Professional interviewers conducted in-home interviews in English and Spanish between July 2005 and March 2006. Our analysis excludes 70 respondents who described themselves as something other than white, black, or Hispanic, 12 respondents who did not provide answers to the questions on race and ethnicity, and 29 respondents for whom medication data were not collected, yielding an analytic sample of 2894. The protocol was approved by the University of Chicago and NORC institutional review boards, and all respondents provided written informed consent. In-home interviews included an interviewer-administered questionnaire, a medication log, and biological measures.


Interviews were conducted using Computer-Assisted Personal Interviewing (CAPI). An inventory of current medications was obtained by direct observation of medication bottles.24 Respondents were asked to provide the interviewer with all medications used ‘on a regular schedule, like every day or every week’ and instructed to include ‘prescription and non-prescription medications, over-the-counter medicines, vitamins, and herbal and alternative medicines.’ We defined cardiovascular medication use as the regular use (at least daily or weekly) of at least one statin or aspirin medication. We defined statin medications as those single or multi-component products containing atorvastatin, fluvastatin, simvastatin, lovastatin, pravastatin, and rosuvastatin, and aspirin medications as those single-component aspirin products as well as aspirin-dipyridamole combination products.

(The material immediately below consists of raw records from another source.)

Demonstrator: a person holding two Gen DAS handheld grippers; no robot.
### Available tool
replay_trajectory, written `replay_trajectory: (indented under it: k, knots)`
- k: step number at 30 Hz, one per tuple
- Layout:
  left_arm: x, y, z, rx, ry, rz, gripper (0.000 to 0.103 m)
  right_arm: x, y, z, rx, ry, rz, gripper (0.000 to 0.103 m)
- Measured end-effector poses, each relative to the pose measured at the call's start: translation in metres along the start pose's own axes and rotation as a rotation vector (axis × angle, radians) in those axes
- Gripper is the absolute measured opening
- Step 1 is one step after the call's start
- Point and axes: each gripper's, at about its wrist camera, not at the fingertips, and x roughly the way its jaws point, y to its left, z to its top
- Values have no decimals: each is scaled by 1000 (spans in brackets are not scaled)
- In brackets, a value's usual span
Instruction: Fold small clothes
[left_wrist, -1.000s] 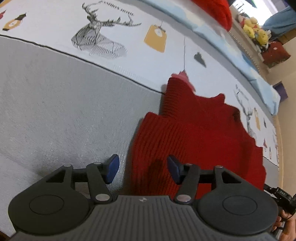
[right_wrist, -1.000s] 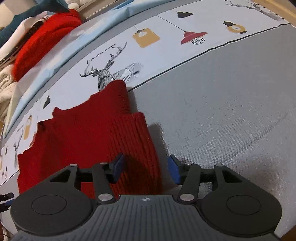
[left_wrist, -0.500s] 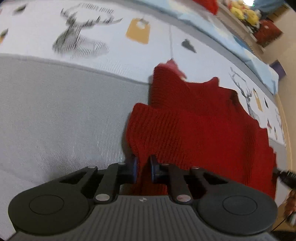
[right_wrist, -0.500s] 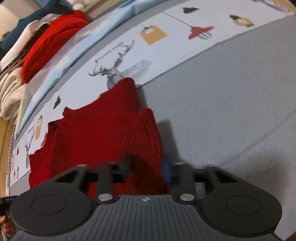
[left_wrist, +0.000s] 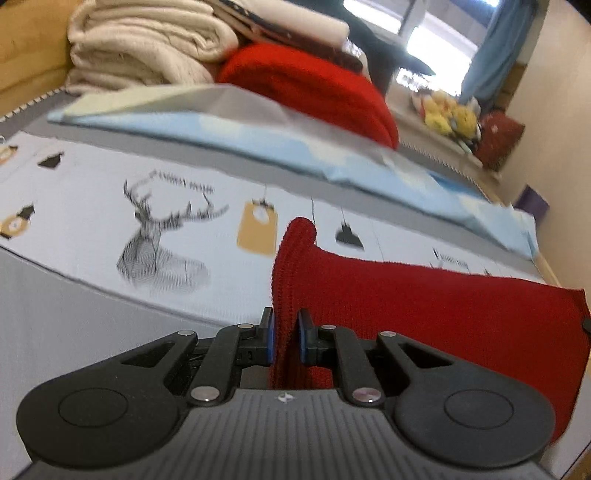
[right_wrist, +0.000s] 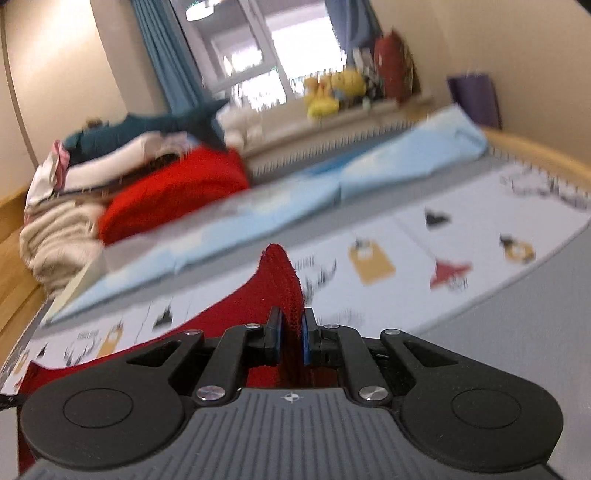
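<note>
Red knitted garment (left_wrist: 424, 295) is raised off the printed bed sheet (left_wrist: 92, 221) at both corners. Left gripper (left_wrist: 284, 334) jaws are clamped on its edge; right gripper (right_wrist: 291, 338) jaws likewise. Folded clothes pile (left_wrist: 155, 48) is noted at 11 o'clock.

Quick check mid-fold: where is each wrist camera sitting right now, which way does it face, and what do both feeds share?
Left wrist: behind the left gripper, facing across the bed; its fingers pinch the red sweater.
Right wrist: behind the right gripper, facing the window; fingers pinch the same sweater.
Shared: the sweater, the folded clothes pile, yellow plush toys.
</note>
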Motion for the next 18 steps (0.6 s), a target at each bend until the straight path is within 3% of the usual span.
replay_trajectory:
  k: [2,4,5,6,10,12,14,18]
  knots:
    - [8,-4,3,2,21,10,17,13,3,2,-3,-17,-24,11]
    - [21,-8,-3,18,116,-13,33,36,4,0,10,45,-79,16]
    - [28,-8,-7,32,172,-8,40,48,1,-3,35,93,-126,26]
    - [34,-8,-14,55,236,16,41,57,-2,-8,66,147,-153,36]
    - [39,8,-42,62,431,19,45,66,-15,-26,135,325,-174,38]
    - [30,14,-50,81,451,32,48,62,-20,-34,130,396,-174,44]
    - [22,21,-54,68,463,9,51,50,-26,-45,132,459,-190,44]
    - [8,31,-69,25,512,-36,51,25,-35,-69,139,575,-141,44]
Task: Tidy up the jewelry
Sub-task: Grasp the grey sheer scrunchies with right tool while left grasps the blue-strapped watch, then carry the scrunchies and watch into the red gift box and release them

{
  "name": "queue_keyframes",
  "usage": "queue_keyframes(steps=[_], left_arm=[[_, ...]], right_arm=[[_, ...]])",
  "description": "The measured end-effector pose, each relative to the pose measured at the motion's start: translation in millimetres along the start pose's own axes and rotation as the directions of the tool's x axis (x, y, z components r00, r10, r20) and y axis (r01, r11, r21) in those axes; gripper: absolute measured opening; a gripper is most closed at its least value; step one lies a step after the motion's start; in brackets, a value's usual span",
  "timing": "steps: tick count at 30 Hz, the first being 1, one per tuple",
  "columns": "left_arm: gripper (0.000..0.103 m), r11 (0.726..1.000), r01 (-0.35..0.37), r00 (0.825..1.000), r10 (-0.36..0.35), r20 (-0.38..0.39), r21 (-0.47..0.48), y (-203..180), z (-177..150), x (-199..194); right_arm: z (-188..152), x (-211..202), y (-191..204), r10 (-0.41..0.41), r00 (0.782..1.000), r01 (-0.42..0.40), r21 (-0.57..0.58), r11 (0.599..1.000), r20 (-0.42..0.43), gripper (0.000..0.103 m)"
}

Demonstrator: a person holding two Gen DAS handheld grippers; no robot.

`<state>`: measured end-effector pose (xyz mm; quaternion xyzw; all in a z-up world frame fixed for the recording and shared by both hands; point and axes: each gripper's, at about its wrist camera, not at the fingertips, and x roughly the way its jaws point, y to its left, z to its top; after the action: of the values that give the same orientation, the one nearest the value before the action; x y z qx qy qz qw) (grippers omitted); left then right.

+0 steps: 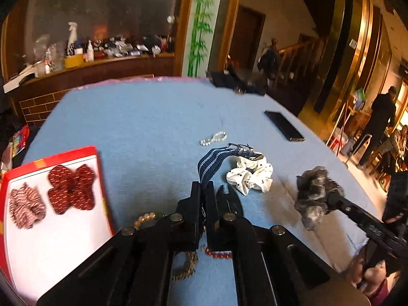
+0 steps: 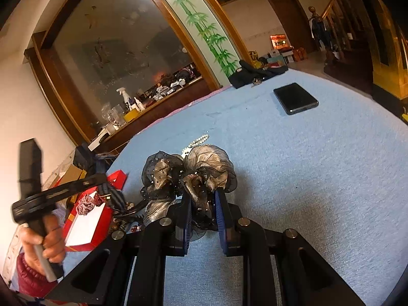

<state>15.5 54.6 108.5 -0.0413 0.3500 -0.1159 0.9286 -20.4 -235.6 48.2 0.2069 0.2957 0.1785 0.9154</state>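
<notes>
Fuzzy blue tablecloth (image 2: 318, 178); right claw (image 2: 202, 204) pinches gauzy beaded bow (image 2: 188, 173)

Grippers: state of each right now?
Left gripper: closed on the striped strap.
Right gripper: closed on the grey bow.

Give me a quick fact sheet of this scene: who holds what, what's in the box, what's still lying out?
left gripper: shut on blue striped strap
right gripper: shut on grey-black ruffled bow
red box: holds dark red bow and striped scrunchie
blue table cloth: white scrunchie, pearl bracelet, black phone
</notes>
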Motion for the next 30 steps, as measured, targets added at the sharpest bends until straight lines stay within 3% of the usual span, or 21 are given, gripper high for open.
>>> queue_keyframes(steps=[5, 10, 17, 30], left_arm=[[0.003, 1.0, -0.015, 0.997, 0.014, 0.077, 0.003, -0.5, -10.6, -36.9], [0.003, 0.999, -0.03, 0.991, 0.027, 0.134, 0.021, -2.3, -21.3, -65.4], [0.003, 1.0, 0.014, 0.979, -0.019, 0.204, 0.025, -3.2, -19.0, -100.3], [0.003, 1.0, -0.002, 0.972, -0.003, 0.237, 0.021, -3.4, -23.2, -120.2]], right_arm=[[-1.7, -4.5, 8.3, 0.003, 1.0, -0.003, 0.006, 1.0, -0.004, 0.02], [4.8, -22.6, 38.8, 0.018, 0.999, -0.015, -0.066, 0.998, 0.034, 0.02], [8.9, -38.4, 75.6, 0.046, 0.997, -0.038, -0.143, 0.989, 0.059, 0.02], [11.1, -39.7, 96.6, 0.068, 0.996, -0.055, -0.188, 0.981, 0.064, 0.02]])
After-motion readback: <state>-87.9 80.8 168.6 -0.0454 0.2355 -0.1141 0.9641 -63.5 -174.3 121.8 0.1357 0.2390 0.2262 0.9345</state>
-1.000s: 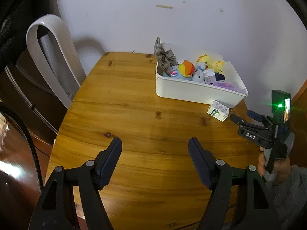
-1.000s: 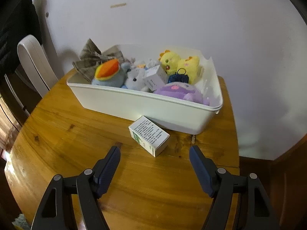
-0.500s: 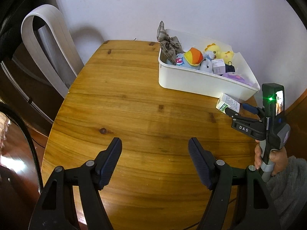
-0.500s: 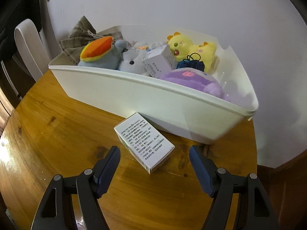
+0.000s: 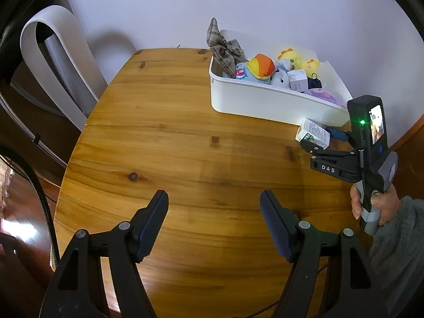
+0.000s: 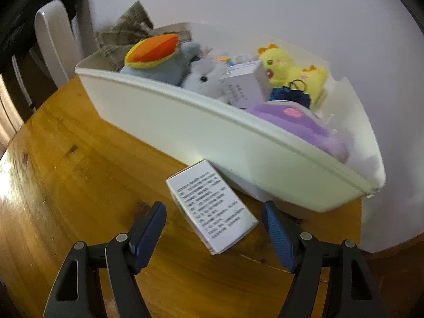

The Adult Treatment Panel III (ATP III) risk categories were used to classify subjects into one of three CVD risk categories,3,25 heretofore referred to as cardiovascular risk. Our categories, however, are not identical to the ATP III risk groups. We defined respondents at high cardiovascular risk as those who reported ever being diagnosed with coronary heart disease (myocardial infarction), or a coronary heart disease (CHD) risk equivalent (stroke, peripheral vascular disease, heart failure, and/or diabetes). Patients with CHD or a CHD risk equivalent are considered to be at highest risk (10-year risk >20%) for developing a cardiovascular event. We defined moderate cardiovascular risk respondents as those not at high risk, who reported smoking currently and/or had a systolic blood pressure greater than 140 mmHg or diastolic blood pressure greater than 90 mmHg. Blood pressure measurements were taken from the left arm 2–3 times with the respondent seated and then averaged. All other subjects were considered at low cardiovascular risk.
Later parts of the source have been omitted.